What’s the Difference: Bench Planes and Block Planes
Any decent woodshop is going to have a variety of hand planes, but these tools are far less common on a job site. Still, a hand plane may be just the right tool for those places in a house where wooden parts need to fit precisely, such as cabinets, doors, and trim. In these places, planes can smooth surfaces, remove minuscule amounts of material at a time, and clean up areas cut by other, less precise tools. In many places, planes can reduce or even eliminate the need for sanding. Moreover, because planes are much quieter than power tools, if you whistle while you work, you’ll be able to hear yourself.
Bench planes are so called because they are most often used at a woodworking bench. They are held with two hands, with the front hand holding a knob and the back hand gripping a handle (called a tote). The blades on bench planes are angled at 45°, and they are positioned with the bevel side down. A chip breaker lies on top of the blade in a bench plane; it directs wood shavings up and away and helps to reduce the stuttering or skipping movement known as chatter.

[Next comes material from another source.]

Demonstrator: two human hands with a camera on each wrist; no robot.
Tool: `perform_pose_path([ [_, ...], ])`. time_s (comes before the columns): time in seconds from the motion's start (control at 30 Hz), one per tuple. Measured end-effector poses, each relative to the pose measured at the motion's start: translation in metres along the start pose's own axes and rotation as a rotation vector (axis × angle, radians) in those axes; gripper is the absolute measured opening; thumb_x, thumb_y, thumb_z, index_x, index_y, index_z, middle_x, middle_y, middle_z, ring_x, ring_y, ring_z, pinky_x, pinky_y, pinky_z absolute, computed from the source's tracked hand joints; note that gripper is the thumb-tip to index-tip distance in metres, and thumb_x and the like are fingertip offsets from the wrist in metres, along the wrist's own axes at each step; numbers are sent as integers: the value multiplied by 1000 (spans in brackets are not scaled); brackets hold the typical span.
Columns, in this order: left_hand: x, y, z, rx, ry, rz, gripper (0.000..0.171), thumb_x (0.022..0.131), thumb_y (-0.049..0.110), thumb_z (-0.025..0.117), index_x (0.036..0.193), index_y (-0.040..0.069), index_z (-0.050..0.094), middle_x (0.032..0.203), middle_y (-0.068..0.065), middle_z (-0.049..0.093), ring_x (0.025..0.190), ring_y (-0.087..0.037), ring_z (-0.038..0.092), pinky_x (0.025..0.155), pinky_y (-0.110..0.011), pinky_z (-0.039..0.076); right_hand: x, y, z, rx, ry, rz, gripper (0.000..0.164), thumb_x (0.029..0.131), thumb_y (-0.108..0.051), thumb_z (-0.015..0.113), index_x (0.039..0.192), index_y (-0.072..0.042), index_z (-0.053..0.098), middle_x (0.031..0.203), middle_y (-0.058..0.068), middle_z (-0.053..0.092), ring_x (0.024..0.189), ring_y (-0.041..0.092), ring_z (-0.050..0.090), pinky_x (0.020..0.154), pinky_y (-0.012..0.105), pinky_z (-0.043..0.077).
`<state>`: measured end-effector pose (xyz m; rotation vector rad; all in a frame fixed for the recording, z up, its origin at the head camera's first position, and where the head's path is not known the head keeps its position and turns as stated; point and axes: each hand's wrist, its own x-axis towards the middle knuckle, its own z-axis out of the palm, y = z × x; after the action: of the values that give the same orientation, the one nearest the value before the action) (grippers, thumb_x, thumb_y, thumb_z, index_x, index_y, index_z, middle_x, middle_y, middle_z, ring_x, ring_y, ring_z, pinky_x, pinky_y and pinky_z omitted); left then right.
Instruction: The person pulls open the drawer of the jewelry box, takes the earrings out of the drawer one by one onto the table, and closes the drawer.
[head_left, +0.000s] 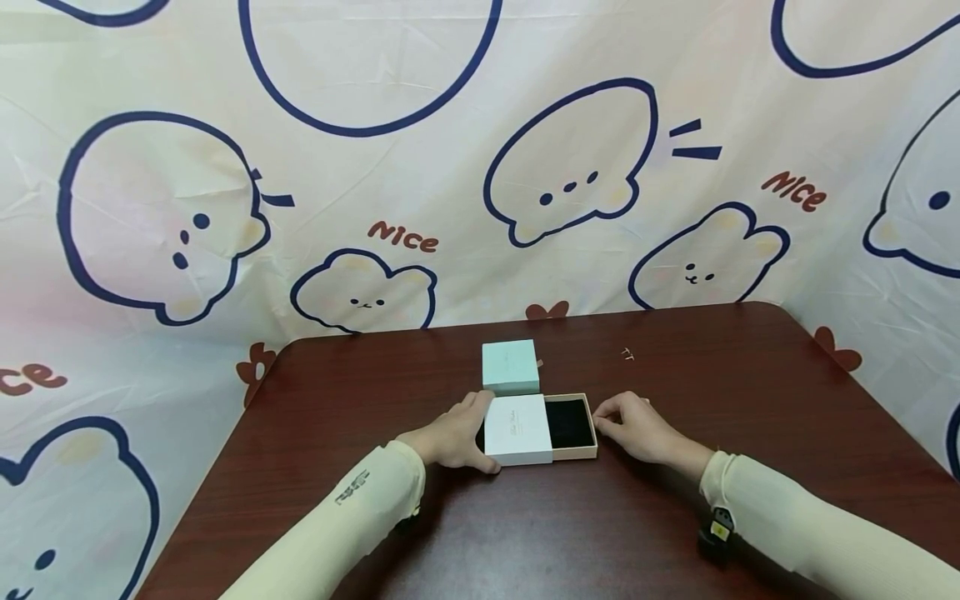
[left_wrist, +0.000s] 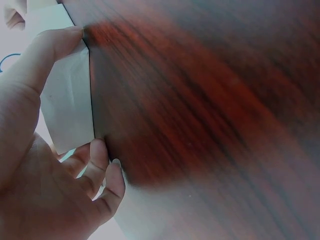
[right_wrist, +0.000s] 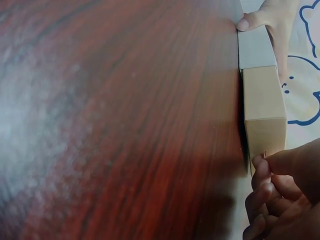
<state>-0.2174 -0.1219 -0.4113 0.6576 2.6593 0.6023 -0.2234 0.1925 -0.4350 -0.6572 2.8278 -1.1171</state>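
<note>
A white box sleeve (head_left: 517, 429) with small printed lettering lies on the table, its tan drawer (head_left: 574, 454) slid partway out to the right. Black padding (head_left: 570, 423) lines the drawer. My left hand (head_left: 452, 432) grips the sleeve at its left end, thumb on the near side and fingers round the far side. At the drawer's right end is my right hand (head_left: 637, 427). In the right wrist view its thumb and index finger pinch a small pull tab (right_wrist: 265, 154) on the drawer's end face.
Just behind the white sleeve stands a pale mint box (head_left: 510, 367) with a small tab on its right side. Two tiny gold-coloured pieces (head_left: 627, 354) lie farther back to the right on the dark wood table (head_left: 375, 375). A patterned cloth (head_left: 450, 183) hangs behind it.
</note>
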Motion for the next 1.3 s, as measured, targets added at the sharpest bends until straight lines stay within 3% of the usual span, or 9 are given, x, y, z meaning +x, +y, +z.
perform_pose_path([
  [1.3, 1, -1, 1, -4, 6, -3, 110, 75, 35, 89, 156, 3, 22, 154, -21, 36, 139, -36, 44, 110, -51, 42, 3, -2, 3, 18, -36, -24, 16, 95, -3, 62, 87, -7, 76, 77, -2, 69, 69, 1, 52, 66, 20, 44],
])
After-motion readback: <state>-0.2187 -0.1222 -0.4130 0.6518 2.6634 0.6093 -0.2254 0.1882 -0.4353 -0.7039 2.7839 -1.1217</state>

To distinguish bench planes of different sizes, most manufacturers use a numbering system established in the 19th century. For an entry door that needs to be trimmed, or even a large cabinet door, the most useful bench plane is likely a no. 7 or no. 8 plane. These planes, known as jointers, have a long sole that allows them to create a flat surface over a long area. Jointer planes can get the job done quickly and evenly, although their size and cost may have you looking for an alternative. A no. 8 plane is 24 in. long, and a Lie-Nielsen model can cost almost $500.
If you frequently need to surface smaller areas, a smoothing plane (no. 4 and no. 4-1/2) or a jack plane (no. 5 and 5-1/4) may also come in handy. Senior editor Andy Engel has found that a no. 5 is generally an adequate job-site substitute for a jointer plane, and its length (14 in.) and cost ($325 for a Lie-Nielsen) make it easier to justify adding to your toolbox.
At only 6 in. to 7 in. long, a block plane is designed to be used with one hand, and it can fit easily inside a tool pouch. For projects such as cabinets, these small planes have a variety of uses: chamfering, cutting end grain, leveling corner joints, trimming miters, cleaning up saw cuts, and smoothing straight and curved edges. Block planes are available in standard and low-angle versions.
The blade on a standard-angle block plane is set at 20°; the blade on a low-angle block plane is set at 12°, which is better for cutting end grain and adjusting miters. Because the blade angle on both of these models is much lower than that on a bench plane, chatter is naturally reduced; at the same time, the risk of tearout is greater. The reduction in chatter means that a chip breaker is unnecessary. As a result, the blade is positioned bevel side up, effectively increasing the blade angle and allowing the blade itself to direct shavings away.
If a carpenter has only one plane on a job site, it’s likely to be a standard-angle block plane. These handy little tools are useful for back-beveling miters, chamfering edges, scribe-fitting panels, and angling cedar shingles for woven corners. (No plane is worth using if it’s dull. For instructions on tuning up a block plane, see “Tune up a block plane,” FHB #234.)